A Bamako, capitale du Mali, les eaux usées de plusieurs sites de teinture, non canalisées, ni traitées s’écoulent directement dans le fleuve Niger (Djoliba).
« Dans un quartier populaire comme Missira, impossible de creuser une fosse septique pour y déverser les eaux usées. Nous avons toujours trouvé normal d’utiliser ces caniveaux devant la porte. Ils servent à faire évacuer nos eaux sales à mon avis », se justifie Saran Diakité, teinturière depuis une vingtaine d’années. La quinquagénaire, qui emploie une dizaine de personnes, a pu s’offrir une maison et une voiture grâce à cette activité.
A Bamako, la teinture artisanale nourrit son homme et auréole l’image du pays au-delà de ses frontières africaines. Ces beaux mélanges de couleurs sur le bazin sont le résultat de prouesses artisanales reconnues.
Un danger pour les espèces aquatiques
Chaque quartier de la capitale malienne compte plusieurs teintureries. Des femmes passent la journée à tremper les tissus blancs de bazin dans des bassines remplies de colorants chimiques. Cela, avec des moyens de protection rudimentaire : juste des gants pour se protéger les mains et des bottes pour les pieds. Les eaux sont directement déversées à même le sol où dans les caniveaux dégageant dans l’air une odeur nauséabonde tout autour du site.
Dans la majorité des cas, ces déchets liquides non traités finissent dans le fleuve Niger, qui traverse la capitale malienne, Bamako. Or la teinture artisanale a recours à des colorants composés de pétrole, de métaux lourds, de colorants azoïques, de formaldéhyde et de chlore. Des composants très nocifs pour la santé humaine et l’environnement.
Au Mali, certaines teinturières peuvent utiliser jusqu’à 12 produits colorants : des colorants synthétiques, des solvants, des métaux lourds. En plus de leur toxicité, ces polluants sont persistants, c’est-à-dire peu ou pas (bio)dégradables à court terme. Donc, ils demeurent dangereux pendant longtemps pour les espèces aquatiques et même l’Homme. « Les espèces comme les poissons peuvent ingérer des molécules issues de ces eaux de teinture. Cela peut causer différents types d’affection comme les fibroses et même dans certains cas des perturbations de leur système endocrinien en affectant ainsi leur reproduction par exemple.
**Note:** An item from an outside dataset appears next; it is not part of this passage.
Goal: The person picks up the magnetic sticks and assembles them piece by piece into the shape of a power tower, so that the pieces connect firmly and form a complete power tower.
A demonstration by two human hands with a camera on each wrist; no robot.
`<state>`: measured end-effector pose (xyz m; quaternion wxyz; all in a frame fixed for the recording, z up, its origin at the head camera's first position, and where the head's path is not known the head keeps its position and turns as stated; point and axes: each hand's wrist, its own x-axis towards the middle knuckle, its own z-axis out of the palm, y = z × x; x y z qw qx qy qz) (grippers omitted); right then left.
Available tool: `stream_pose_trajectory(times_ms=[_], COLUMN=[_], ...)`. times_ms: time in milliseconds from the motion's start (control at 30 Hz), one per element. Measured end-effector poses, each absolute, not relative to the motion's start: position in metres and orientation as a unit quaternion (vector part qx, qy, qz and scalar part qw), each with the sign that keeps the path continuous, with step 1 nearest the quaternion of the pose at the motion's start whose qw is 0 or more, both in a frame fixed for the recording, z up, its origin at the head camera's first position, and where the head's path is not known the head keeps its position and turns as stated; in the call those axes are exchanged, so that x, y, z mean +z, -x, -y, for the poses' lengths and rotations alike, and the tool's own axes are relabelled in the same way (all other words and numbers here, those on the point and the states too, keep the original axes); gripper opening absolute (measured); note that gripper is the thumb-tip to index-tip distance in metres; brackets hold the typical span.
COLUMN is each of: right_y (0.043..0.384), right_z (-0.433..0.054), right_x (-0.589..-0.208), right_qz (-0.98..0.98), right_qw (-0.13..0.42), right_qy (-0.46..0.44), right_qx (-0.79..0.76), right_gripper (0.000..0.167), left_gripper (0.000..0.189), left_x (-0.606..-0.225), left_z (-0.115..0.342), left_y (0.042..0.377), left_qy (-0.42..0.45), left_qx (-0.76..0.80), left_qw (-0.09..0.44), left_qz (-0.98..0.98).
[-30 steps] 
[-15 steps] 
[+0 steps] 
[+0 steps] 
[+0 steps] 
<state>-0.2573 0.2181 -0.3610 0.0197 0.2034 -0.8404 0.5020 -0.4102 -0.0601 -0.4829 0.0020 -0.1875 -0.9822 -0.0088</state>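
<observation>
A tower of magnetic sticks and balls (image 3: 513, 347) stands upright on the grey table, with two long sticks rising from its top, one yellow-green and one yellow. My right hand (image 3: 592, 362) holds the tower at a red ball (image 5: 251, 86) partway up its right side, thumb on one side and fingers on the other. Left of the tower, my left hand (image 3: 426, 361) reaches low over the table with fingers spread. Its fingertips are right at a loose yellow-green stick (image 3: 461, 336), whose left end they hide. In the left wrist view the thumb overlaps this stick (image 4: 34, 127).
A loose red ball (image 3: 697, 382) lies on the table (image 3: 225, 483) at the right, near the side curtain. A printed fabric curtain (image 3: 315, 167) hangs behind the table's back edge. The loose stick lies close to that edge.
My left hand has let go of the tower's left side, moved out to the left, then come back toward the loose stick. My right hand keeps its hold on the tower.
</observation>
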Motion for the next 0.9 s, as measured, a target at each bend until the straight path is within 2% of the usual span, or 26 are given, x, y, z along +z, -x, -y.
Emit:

Cela va ainsi engendrer, entre autres, la diminution des populations de poissons ou de poissons en bonne santé. Ceci est valable pour d’autres espèces aquatiques comme les oiseaux aquatiques, les reptiles, les batraciens, etc. », explique Sidi Bah, président de la coalition nationale pour la sauvegarde du fleuve Niger.
En somme, c’est toute la biodiversité du fleuve qui peut être affectée lorsque la proportion d’eaux usées dépasse la capacité d’autoépuration du fleuve.
Traiter ces eaux usées
Selon Bah, des techniques et technologies de traitement des eaux usées issues des teintureries existent et peuvent être installées. « Plusieurs initiatives ont été entreprises à Bamako et dans d’autres villes du pays en organisant en coopératives les teinturières pour les regrouper dans des espaces centralisés dans différents quartiers, témoigne-t-il. Des ouvrages de collecte et de traitement de leurs eaux usées ont été réalisées. » Selon lui, faudra faire le point sur ces initiatives pour déterminer ce qui a marché et les points faibles pour tirer des leçons et proposer des solutions techniques adaptées et durables.
Outre la pollution du fleuve par leurs eaux usées, les teinturières s’exposent à des produits hautement toxiques. Elles doivent prendre conscience du danger et mieux se protéger en portant des équipements adaptés. Car les émissions gazeuses de ces teintures sont tout aussi toxiques, voire plus, que leurs eaux usées. Il faut, donc, qu’elles cherchent après des appuis nécessaires pour leur installation sécuritaire pour une bonne collecte et un traitement adéquat de ces eaux usées avant leur rejet dans le fleuve.
Il est important de rappeler que le règlement national sur la pollution interdit le rejet de tels types d’eau polluante dans les cours d’eau. La prise en compte des dispositions, pour éviter la pollution de l’eau, permettra de protéger la santé des teinturières, la santé publique des populations dans la proximité de leurs activités et les écosystèmes aquatiques du fleuve face à ce type de contaminants.